# Soft Imputation in Matrix Completion

##### Posted on

This post is based on Chapter 7 of Statistical Learning with Sparsity: The Lasso and Generalizations, and I wrote R program to reproduce the simulations to get a better understanding.

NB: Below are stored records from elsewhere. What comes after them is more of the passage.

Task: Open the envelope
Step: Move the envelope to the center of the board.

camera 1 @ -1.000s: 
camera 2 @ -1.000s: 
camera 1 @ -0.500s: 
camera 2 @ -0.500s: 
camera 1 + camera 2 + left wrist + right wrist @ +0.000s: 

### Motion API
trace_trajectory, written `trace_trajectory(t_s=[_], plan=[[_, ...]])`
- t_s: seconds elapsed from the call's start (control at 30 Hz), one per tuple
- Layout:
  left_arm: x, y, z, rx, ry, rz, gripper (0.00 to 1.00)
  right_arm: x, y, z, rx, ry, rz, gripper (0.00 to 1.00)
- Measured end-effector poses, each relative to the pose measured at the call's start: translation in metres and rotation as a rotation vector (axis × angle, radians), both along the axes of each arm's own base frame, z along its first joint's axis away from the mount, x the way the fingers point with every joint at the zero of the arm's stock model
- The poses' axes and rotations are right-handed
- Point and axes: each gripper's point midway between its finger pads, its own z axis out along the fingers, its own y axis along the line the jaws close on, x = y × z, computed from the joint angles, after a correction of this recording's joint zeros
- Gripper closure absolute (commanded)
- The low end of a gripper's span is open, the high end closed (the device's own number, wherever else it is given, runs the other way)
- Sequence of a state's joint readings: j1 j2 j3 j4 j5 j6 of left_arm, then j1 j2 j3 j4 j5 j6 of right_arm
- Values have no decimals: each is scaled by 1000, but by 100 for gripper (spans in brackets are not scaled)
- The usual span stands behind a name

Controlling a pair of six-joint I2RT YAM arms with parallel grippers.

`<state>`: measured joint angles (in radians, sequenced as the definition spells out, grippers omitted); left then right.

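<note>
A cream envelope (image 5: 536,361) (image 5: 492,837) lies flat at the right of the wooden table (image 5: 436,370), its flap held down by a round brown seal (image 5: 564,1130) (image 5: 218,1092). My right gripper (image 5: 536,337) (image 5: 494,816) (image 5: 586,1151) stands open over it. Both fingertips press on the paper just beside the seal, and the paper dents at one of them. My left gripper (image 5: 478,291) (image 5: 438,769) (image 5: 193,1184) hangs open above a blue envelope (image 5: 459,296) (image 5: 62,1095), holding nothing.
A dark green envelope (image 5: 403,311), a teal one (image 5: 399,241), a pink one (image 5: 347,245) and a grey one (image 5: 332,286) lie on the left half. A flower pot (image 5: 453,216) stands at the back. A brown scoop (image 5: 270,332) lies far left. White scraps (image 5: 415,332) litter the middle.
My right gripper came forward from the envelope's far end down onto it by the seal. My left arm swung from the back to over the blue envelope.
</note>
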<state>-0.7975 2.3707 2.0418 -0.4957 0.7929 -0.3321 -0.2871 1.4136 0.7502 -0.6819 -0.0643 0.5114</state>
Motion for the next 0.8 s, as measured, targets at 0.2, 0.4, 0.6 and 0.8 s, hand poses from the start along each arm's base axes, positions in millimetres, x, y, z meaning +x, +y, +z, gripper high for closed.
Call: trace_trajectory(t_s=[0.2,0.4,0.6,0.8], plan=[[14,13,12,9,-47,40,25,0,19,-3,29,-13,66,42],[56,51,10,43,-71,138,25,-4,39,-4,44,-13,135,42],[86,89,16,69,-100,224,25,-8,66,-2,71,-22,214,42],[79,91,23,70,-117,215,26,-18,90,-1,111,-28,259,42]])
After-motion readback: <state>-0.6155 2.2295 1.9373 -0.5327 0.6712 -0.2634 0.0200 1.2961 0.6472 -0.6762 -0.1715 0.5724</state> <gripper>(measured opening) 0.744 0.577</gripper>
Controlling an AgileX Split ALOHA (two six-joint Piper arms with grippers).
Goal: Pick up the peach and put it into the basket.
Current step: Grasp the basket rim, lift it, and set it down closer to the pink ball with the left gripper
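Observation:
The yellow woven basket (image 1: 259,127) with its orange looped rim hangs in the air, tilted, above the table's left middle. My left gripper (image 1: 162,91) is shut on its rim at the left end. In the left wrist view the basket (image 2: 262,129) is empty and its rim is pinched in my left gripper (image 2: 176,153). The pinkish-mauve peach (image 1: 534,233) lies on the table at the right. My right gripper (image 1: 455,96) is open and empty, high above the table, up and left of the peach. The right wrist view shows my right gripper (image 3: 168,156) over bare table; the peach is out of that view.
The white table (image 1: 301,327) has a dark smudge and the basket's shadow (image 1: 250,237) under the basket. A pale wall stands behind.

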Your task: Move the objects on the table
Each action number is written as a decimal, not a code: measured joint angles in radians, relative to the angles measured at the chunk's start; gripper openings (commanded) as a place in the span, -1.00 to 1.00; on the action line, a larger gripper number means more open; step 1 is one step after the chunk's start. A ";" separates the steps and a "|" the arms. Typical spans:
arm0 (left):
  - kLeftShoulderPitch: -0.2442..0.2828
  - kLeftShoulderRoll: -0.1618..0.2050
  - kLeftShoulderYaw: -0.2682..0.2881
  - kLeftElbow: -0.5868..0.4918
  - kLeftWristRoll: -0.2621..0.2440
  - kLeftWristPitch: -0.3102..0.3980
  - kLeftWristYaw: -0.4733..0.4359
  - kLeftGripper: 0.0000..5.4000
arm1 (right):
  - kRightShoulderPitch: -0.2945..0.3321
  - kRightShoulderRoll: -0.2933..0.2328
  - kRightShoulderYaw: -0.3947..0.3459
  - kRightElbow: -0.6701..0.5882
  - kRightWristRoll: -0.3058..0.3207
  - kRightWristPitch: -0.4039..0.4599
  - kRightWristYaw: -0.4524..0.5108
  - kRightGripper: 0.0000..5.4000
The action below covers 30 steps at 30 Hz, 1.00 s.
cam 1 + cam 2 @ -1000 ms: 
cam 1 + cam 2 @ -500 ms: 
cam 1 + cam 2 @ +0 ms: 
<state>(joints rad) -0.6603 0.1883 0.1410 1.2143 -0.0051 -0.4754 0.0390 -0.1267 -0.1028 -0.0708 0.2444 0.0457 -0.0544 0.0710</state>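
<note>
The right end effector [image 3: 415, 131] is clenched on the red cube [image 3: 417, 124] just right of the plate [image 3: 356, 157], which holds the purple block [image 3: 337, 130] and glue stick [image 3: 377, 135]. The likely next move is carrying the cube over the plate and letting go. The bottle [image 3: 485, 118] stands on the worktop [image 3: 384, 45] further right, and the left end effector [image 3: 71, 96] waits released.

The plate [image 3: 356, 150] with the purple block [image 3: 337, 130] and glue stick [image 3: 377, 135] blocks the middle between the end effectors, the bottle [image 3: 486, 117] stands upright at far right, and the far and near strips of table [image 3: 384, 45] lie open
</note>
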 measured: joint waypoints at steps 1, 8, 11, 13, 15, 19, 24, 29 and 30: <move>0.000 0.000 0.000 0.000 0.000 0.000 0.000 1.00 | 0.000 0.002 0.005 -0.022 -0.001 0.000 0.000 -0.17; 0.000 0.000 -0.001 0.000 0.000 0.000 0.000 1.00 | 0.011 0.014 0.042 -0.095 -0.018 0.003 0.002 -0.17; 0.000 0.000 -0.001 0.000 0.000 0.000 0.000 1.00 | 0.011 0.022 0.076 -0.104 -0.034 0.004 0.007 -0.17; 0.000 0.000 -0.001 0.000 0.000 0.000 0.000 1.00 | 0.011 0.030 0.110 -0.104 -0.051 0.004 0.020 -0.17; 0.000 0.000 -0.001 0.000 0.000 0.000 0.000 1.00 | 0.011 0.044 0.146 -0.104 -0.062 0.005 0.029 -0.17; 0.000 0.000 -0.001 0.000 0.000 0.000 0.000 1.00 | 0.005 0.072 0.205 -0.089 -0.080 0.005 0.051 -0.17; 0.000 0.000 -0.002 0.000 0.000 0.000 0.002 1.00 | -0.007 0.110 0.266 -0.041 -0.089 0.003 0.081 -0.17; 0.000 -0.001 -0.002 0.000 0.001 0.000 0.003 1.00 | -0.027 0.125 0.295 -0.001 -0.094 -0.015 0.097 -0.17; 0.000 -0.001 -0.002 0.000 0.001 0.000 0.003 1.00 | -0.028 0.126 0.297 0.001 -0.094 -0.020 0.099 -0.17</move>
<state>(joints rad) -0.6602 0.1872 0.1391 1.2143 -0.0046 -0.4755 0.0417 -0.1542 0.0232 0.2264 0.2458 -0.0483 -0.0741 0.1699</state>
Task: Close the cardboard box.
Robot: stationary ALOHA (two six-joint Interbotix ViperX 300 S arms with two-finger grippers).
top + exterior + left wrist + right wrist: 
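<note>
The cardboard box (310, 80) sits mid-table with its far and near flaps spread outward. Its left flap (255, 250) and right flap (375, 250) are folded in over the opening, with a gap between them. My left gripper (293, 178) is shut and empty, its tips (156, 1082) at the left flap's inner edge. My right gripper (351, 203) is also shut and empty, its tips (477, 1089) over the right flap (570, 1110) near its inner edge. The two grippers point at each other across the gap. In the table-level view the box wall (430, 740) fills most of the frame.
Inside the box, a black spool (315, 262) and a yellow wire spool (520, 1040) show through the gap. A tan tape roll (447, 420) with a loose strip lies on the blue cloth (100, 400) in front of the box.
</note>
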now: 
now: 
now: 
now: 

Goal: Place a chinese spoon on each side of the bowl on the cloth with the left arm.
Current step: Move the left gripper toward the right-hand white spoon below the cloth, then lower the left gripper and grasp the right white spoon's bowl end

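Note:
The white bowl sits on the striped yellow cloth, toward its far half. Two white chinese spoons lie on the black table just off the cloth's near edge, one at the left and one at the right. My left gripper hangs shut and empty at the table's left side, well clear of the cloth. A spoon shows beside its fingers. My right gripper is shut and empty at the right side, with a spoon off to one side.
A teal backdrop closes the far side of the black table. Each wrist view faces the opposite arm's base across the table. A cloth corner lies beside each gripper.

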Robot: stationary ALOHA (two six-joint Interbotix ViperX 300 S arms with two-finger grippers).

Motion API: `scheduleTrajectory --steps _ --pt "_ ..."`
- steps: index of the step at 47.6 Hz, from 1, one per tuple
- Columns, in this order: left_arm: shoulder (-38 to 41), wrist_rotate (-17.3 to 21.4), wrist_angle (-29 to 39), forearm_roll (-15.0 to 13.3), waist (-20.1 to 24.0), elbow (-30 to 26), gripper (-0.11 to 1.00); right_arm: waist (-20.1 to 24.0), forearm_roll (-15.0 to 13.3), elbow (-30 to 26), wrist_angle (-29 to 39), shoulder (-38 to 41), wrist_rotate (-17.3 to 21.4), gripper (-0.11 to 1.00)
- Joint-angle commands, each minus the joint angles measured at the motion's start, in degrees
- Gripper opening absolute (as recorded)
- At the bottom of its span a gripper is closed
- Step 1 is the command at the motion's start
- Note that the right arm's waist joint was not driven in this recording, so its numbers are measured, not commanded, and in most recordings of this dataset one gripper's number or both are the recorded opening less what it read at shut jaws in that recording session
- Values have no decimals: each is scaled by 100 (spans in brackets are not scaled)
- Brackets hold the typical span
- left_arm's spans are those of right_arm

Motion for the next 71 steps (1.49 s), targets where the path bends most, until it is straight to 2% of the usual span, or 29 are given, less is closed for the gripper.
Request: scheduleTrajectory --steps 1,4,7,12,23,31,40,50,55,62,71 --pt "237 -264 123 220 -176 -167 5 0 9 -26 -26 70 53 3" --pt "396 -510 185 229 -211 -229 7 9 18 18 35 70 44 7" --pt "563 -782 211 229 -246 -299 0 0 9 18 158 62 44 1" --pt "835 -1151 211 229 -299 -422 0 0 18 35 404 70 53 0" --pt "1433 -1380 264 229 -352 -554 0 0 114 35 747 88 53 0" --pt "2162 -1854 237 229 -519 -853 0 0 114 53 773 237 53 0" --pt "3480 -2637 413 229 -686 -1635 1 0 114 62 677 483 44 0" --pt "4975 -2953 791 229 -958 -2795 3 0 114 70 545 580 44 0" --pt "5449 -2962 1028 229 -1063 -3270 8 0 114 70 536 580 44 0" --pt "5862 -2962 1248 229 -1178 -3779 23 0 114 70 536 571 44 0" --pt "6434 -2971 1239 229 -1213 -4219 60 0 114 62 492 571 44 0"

Given data in the form of an $m\times n$ matrix $\Z=\{z_{ij}\}$, find a matrix $\hat\Z$ that approximates $\Z$ in a suitable sense.

Two goals:

- gain an understanding of the matrix through an approximation $\hat\Z$ that has simple structure
- impute or fill in any missing entries in $\Z$, a problem known as matrix completion

Consider estimators based on optimization problems of the form

\[\hat\Z = \argmin_{\M\in \bbR^{m\times n}}\Vert \Z-\M\Vert^2_F\;\text{subject to }\Phi(\M)\le c\,,\]the constraints can be

- Sparse matrix approximation: $\Vert\hat\Z\Vert_{\ell_1}\le c$
- Singular value decomposition: $\rank(\hat\Z)\le k$
- Convex matrix approximation: $\Vert \hat\Z\Vert_*\le c$
- Penalized SVD: $\hat \Z=\U\D\V^T,\Phi_1(\u_j)\le c_1,\Phi_2(\v_k)\le c_2$
- Max-margin matrix factorization: $\hat\Z=\L\R^T,\Phi_1(\L)\le c_1,\Phi_2(\R)\le c_2$
- Additive matrix decomposition: $\hat\Z=\L+\S,\Phi_1(\L)\le c_1,\Phi_2(\S)\le c_2$

## The Singular Value Decomposition

The SVD provides a solution to the rank-$q$ matrix approximation problem. Suppose $r\le \rank(\Z)$, and let $\D_r$ be a diagonal matrix with all but the first $r$ diagonal entries of the diagonal matrix $\D$ set to zero. Then the optimization problem

\[\min_{\rank(\M)=r}\Vert \Z-\M\Vert_F\]actually has a closed form solution $\hat \Z_r=\U\D_r\V^T$, a decomposition known as the rank-$r$ SVD.

## Matrix Completion

Suppose that we observe all entries of the matrix $\Z$ indexed by the subset $\Omega \subset \{1,\ldots,m\}\times \{1,\ldots,n\}$. Given such observations, a natural approach is to seek the lowest rank approximating matrix $\hat\Z$ that interpolates the observed entries of $\Z$, namely

\[\min \rank(\M)\text{ subject to }m_{ij}=z_{ij}\text{ for all } (i,j)\in \Omega\,.\]Generally, it is better to allow $\M$ to make some errors on the observed data as well. Consider the optimization problem,

\[\min\;\rank(\M)\text{ subject to }\sum_{(i,j)\in \Omega}(z_{ij}-m_{ij})^2\le \delta\,,\]or its equivalent form

\[\min_{\rank(\M)\le r}\sum_{(i,j)\in \Omega}(z_{ij}-m_{ij})^2\,.\]A convenient convex relaxation of the nonconvex objective function is given by

\[\min_{\Vert \M\Vert_*}\text{ subject to }m_{ij}=z_{ij}\text{ for all }(i, j)\in \Omega\,,\]where $\Vert \M\Vert_*$ is the nuclear norm, or the sum of the singular values of $\M$, which is also called the trace norm. The nuclear norm is a convex relaxation of the rank of a matrix.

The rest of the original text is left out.